Notons aussi que l’exposition Picasso et les maîtres commence… par des peintures ! Nulle introduction, nulle préparation du visiteur… il est immédiatement plongé dans les œuvres sans même savoir quelle est la signification de ce que l’on va lui présenter, quelle sera la cohérence de l’ensemble qui va lui permettre de cheminer intelligemment dans l’exposition. Ce n’est qu’au moment de passer dans la seconde salle – séparée de la première par une simple cloison – que le visiteur trouve les premières explications… relatives à ce qu’il vient juste de voir ! Autant dire qu’une fois de plus le parti-pris est clair : déconnecter le plus possible l’œuvre de toute forme d’information et de réflexion.


Les informations relatives aux œuvres sont rédigées en blanc sur un fond gris, ce qui les rend évidemment peu lisible ; comme souvent, aucun commentaire même succinct ne présente chacune des œuvres et on ne trouve que les informations basiques – titre, lieu et date de réalisation, lieu de conservation. Le visiteur est donc censé connaître les œuvres et les informations disponibles ne servent qu’à les identifier et non à les comprendre.
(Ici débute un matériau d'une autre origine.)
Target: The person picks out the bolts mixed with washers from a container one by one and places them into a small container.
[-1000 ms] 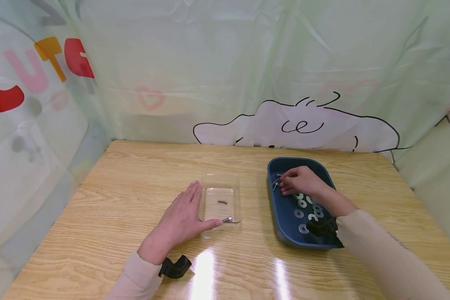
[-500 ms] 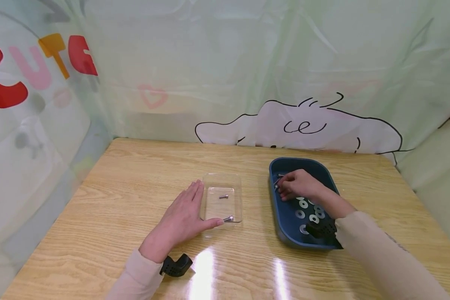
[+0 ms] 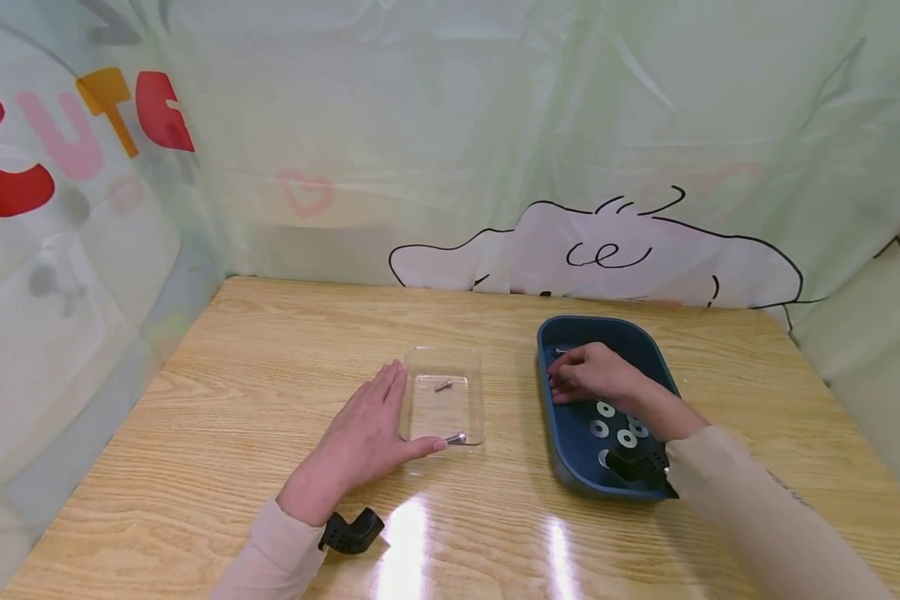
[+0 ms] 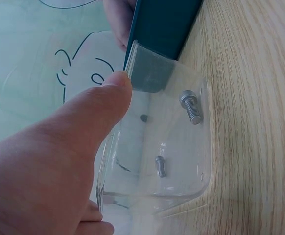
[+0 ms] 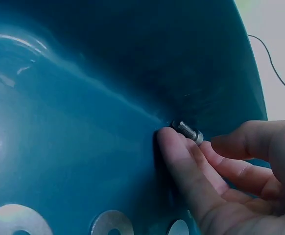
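Note:
My left hand (image 3: 367,429) lies with straight fingers along the left side of a clear plastic box (image 3: 480,400). Its thumb rests on the near rim. Inside the box are a larger socket-head bolt (image 4: 190,106) and a smaller bolt (image 4: 160,166). My right hand (image 3: 596,372) reaches into the dark blue bin (image 3: 558,454), fingers low at its left wall. In the right wrist view a bolt (image 5: 187,131) lies at the fingertips, with the thumb tip just apart from its head. Another bolt (image 3: 562,351) shows at the bin's far left, partly hidden by the hand.
Several flat metal washers (image 3: 598,428) lie on the bin floor under the right wrist. Wooden table (image 3: 285,333) surface stretches between box and bin. A printed curtain (image 3: 450,150) hangs behind the table's far edge. Both wrists wear black camera mounts (image 3: 351,532).
My right hand has moved slightly left and nearer, down against the bin's left wall, covering bolts seen there before. The smaller bolt in the clear box has rolled away from me and turned. Left hand stays.

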Demonstrator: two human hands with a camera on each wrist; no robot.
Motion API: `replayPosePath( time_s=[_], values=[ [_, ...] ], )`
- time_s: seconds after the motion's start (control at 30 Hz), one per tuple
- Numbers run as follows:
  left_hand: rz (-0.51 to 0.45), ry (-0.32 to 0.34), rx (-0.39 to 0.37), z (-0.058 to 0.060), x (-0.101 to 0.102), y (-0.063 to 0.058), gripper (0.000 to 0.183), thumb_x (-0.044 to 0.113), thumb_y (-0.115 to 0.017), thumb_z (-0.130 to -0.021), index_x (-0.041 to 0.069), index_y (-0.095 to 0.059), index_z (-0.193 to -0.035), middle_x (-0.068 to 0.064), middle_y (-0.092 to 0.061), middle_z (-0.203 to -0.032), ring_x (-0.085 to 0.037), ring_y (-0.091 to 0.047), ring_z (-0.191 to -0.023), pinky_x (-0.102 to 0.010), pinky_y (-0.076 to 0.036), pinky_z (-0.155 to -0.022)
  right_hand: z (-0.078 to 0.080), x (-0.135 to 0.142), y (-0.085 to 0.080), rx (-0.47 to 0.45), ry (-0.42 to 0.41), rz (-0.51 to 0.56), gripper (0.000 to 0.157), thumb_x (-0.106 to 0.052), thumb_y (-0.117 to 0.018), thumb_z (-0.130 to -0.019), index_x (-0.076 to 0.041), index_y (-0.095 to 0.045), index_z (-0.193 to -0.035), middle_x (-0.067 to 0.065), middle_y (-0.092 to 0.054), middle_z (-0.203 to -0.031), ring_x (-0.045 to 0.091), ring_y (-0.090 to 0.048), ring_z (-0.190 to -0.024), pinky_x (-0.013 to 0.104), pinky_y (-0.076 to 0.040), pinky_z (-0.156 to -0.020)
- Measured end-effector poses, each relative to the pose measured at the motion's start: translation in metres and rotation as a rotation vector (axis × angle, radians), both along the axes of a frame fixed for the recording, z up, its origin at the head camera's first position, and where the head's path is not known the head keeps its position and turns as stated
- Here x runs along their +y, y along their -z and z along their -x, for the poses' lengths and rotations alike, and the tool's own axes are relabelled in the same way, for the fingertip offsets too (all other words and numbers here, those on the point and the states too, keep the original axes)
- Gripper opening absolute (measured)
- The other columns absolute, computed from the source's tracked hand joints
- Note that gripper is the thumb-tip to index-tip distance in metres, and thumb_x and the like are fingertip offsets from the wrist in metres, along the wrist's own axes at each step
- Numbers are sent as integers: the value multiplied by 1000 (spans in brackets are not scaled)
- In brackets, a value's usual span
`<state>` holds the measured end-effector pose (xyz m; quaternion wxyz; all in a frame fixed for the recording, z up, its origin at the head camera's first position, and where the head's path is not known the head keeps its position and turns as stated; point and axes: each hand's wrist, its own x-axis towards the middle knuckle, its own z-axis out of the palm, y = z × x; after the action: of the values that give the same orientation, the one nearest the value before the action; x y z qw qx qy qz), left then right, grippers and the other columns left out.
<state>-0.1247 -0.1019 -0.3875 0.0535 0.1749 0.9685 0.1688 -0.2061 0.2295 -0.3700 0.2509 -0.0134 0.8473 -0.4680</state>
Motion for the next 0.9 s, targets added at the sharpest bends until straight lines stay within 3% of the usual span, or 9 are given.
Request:
replayPosePath(
  time_s=[0.53, 0.9],
  values=[
    [-6, -3, 0, 0, 0, 0, 114, 76, -56, -83, 0, -14, -158, -17, -14, -166, -30, -15, -154, -48, -19, -125, 2, 13, 8, -108, 28, 184, 41, -8, -42, -101, 15, -48, -134, 20, -64, -119, 18, -68, -100, 37, -58, -94],
    [-20, -1, -2, 0, -1, 2, 113, 74, -57, -84, 0, -14, -158, -17, -14, -166, -30, -14, -154, -48, -19, -125, 2, 14, 6, -202, 31, 299, 39, -8, -43, -102, 13, -46, -135, 15, -62, -116, 19, -65, -104, 40, -54, -101]
  ],
)
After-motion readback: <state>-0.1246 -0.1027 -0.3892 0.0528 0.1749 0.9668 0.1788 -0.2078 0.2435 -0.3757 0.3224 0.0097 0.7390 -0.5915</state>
Les textes de synthèse affichés dans chaque salle ne dépasse pas une quinzaine de lignes, autant dire pas grand-chose ; eux non plus ne sont pas très lisibles, placés le plus souvent au point névralgique de passage entre deux salles, c'est-à-dire dans un endroit peu confortable pour profiter de ces bribes d’informations et d’analyses.


Le spectateur est donc condamné à voir les œuvres… Dans le meilleur des cas, il peut comprendre un peu de quoi il s’agit, faire quelques rapprochements pas toujours évidents entre les œuvres de Picasso et des autres artistes représentés. Mais il ne faut pas s’attendre à plus d’informations du type « Picasso emprunte telle ou telle chose à telle ou telle œuvre ou tel ou tel artiste… cela s’explique de telle façon… ». Ce serait trop simple et doit manifestement rester l’apanage des connaisseurs, ruinant ainsi l’intérêt même de la démarche de l’exposition à l'égard du grand public. Ce type d’exposition est avant tout organisé par des connaisseurs (ce qui est logique) pour des connaisseurs (ce qui est moins logique, chacun devant pouvoir s’y retrouver), ce pourquoi on met les œuvres dans le noir et pourquoi on donne si peu d’informations intelligentes pour favoriser le goût et la connaissance du grand public.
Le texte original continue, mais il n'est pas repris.